Alan Tudyk provides the voice of the talking scroll. James Monroe Iglehart, Michael McCorry Rose, and Ann Harada portray a weary businessman, a disgruntled businessman, and a sardonic businesswoman, Robert's fellow train commuters whose Monrolasia counterparts are a baker, a sign painter, and a florist respectively. Twins Mila and Lara Jackson play Robert and Giselle's 1-year-old daughter Sofia.

Jodi Benson, who played Sam, the secretary at Robert's law firm in the first film, filmed a scene for this film, but it was ultimately cut.

Production

Development
In February 2010, Variety reported that Walt Disney Pictures planned to film a sequel to Enchanted (2007) with Barry Josephson and Barry Sonnenfeld producing again. Jessie Nelson was attached to write the screenplay and Anne Fletcher to direct. Disney hoped the cast members from the first film would return and for a release as early as 2011.

On January 12, 2011, composer Alan Menken was asked about the sequel in an interview, to which he replied:"I've heard things but there's nothing yet. I don't know much about what's happening with that. Honestly, I don't know what the studio wants to do next. I presume there will be some future projects for me to work on. I love doing that, I really do. But I'm not frustrated that it isn't one of them. At the moment I have a lot of stage things happening and I'm busy enough with that, so I really don't need more on my plate."Later that year, on March 28, 2011, James Marsden, who played Prince Edward in Enchanted, was asked about the sequel.
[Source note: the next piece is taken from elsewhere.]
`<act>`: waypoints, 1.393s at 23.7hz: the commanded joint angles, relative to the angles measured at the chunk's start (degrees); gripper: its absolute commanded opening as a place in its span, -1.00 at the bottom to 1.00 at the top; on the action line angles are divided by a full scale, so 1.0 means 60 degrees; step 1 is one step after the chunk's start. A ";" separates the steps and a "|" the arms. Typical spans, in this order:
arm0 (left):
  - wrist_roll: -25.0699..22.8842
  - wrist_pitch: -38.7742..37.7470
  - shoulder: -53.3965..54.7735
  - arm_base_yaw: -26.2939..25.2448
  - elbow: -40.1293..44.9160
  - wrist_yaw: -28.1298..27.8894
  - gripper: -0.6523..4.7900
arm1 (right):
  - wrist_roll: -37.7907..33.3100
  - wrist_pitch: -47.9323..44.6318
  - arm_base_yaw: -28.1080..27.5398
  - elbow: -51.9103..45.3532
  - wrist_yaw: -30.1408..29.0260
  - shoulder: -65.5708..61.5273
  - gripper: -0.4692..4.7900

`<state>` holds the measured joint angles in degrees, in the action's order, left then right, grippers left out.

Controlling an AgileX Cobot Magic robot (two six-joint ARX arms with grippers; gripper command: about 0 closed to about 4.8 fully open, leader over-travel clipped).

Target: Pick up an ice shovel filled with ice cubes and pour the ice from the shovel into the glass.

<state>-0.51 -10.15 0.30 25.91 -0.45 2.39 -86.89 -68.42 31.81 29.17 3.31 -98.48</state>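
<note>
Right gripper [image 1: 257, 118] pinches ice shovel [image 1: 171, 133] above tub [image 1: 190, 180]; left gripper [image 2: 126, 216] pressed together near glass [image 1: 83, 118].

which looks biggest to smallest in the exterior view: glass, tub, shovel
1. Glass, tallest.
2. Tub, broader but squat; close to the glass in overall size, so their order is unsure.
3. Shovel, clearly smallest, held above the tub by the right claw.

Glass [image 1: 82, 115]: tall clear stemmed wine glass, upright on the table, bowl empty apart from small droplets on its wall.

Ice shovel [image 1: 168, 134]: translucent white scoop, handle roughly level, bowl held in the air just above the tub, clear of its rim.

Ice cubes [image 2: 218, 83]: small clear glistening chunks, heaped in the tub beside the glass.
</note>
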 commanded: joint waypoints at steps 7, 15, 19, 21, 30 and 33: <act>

By July 2014, Disney had hired screenwriters J. David Stem and David N. Weiss to write a script for a sequel and also hired Fletcher to direct the film. In October 2016, The Hollywood Reporter announced that Adam Shankman, who is a good friend of Fletcher, entered negotiations to direct the sequel, titled Disenchanted; that Amy Adams would reprise her role; and that filming was scheduled to begin in summer 2017. In January 2018, Shankman stated that the sequel's script would be finished within a couple of weeks and the next step would be to get the music written. He also went on to say that the film would feature more songs than the original but the same amount of animation.

On May 21, 2019, Menken said that the film had not been green-lighted by Disney by that point, as the writers were still "trying to get the script right." On February 28, 2020, Schwartz said that meetings about the film had taken place in London, and revealed that Shankman will also serve as the writer for the film.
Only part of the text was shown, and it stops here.